ASSIGNMENT:
Retype the opening lines of the listing below, ending with the line that contains "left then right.", and leave out any pictures.

**** DATASET EXCERPT

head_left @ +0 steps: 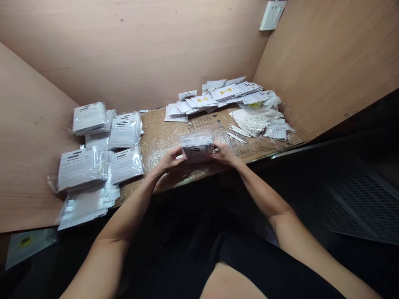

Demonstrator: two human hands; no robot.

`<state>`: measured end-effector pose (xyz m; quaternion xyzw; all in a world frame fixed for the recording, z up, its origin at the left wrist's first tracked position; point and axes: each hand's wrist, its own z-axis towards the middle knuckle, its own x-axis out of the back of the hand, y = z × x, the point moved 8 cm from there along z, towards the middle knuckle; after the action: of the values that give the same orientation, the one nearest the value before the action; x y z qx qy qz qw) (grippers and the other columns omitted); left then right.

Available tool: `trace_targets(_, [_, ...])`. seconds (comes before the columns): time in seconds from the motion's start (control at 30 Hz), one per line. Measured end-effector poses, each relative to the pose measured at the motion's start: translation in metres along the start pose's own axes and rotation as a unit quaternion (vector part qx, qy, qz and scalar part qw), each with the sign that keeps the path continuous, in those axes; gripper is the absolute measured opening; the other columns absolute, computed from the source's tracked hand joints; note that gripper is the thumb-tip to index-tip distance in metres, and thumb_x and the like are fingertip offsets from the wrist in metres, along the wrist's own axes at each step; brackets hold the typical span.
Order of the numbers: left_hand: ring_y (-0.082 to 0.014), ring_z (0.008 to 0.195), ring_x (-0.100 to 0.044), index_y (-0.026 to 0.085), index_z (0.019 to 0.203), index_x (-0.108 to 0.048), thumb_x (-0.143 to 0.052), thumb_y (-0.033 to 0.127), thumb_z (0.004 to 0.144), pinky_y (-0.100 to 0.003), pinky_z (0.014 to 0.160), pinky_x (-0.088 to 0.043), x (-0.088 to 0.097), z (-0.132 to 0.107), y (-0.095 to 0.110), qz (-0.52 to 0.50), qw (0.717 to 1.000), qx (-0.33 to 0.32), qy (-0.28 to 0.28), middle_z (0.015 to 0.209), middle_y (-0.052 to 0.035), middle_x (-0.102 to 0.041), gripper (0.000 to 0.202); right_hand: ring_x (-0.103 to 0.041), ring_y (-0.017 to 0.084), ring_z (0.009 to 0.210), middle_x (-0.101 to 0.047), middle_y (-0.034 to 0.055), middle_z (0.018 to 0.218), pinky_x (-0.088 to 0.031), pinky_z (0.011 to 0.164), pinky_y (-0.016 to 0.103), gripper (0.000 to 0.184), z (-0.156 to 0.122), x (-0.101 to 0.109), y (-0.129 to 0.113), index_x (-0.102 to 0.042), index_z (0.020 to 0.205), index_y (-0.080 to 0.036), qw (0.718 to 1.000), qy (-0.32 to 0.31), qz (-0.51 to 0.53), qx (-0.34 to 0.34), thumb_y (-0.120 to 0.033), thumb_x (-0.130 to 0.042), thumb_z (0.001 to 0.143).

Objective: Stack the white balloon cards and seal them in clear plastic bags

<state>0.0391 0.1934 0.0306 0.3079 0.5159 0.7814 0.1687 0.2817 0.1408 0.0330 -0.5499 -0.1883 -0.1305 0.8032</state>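
White card is making up the stack of cards (197,150) positioned at the near side of the desk (156,139). The stack is sitting between the left hand (172,160) and the right hand (225,154), with one printed face pointing toward the person and the card edges showing on top. Whether its lower edge is touching the desk cannot be told.

Finger state: the fingers of each hand are pinching the stack, the left at its left side edge and the right at its right side edge. The fingertips behind the stack are not showing.

Handling: the stack is probably offering little weight and fair stiffness as a block, while single cards are likely bending easily. Smooth faces are probably making it slippery, so inner cards may be sliding out under uneven pressure. The side edges are giving the best hold: level, opposed, with light and equal force. Hard squeezing is risking bowed cards or creased corners.

Surroundings: bagged packs (79,168) are lying at the left of the desk. A spread of loose cards (202,101) is occupying the back, and a heap of white sticks (254,123) is lying to the right, apart from the right hand.
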Motion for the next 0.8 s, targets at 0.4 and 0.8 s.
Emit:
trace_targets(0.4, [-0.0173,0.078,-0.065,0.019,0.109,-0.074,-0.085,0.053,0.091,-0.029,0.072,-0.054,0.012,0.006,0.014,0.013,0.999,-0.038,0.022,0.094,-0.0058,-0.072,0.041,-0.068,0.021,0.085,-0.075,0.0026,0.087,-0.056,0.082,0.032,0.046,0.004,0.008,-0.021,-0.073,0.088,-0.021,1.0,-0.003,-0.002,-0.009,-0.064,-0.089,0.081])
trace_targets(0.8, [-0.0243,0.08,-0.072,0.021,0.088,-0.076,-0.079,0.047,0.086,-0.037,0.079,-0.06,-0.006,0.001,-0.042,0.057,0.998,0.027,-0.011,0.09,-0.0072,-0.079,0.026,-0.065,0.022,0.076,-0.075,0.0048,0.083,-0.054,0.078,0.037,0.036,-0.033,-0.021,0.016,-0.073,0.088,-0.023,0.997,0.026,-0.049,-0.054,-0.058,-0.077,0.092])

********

COMPLETED TASK:
head_left @ +0 steps: 

Demonstrator: two human hands; no robot.

`<state>`: measured end-effector pose (xyz m; quaternion xyzw; all in a world frame fixed for the recording, z up, its origin at the left wrist's first tracked position; point and axes: each hand's wrist, its own z-axis towards the middle knuckle, its own x-axis out of the back of the hand, y = z × x, the point moved 8 cm from there along z, towards the middle knuckle; after the action: of the values that give the same orientation, the one nearest the value before the action; x y z qx qy qz qw) (grippers and the other columns omitted); left then right.

The work is done, and the output is complete.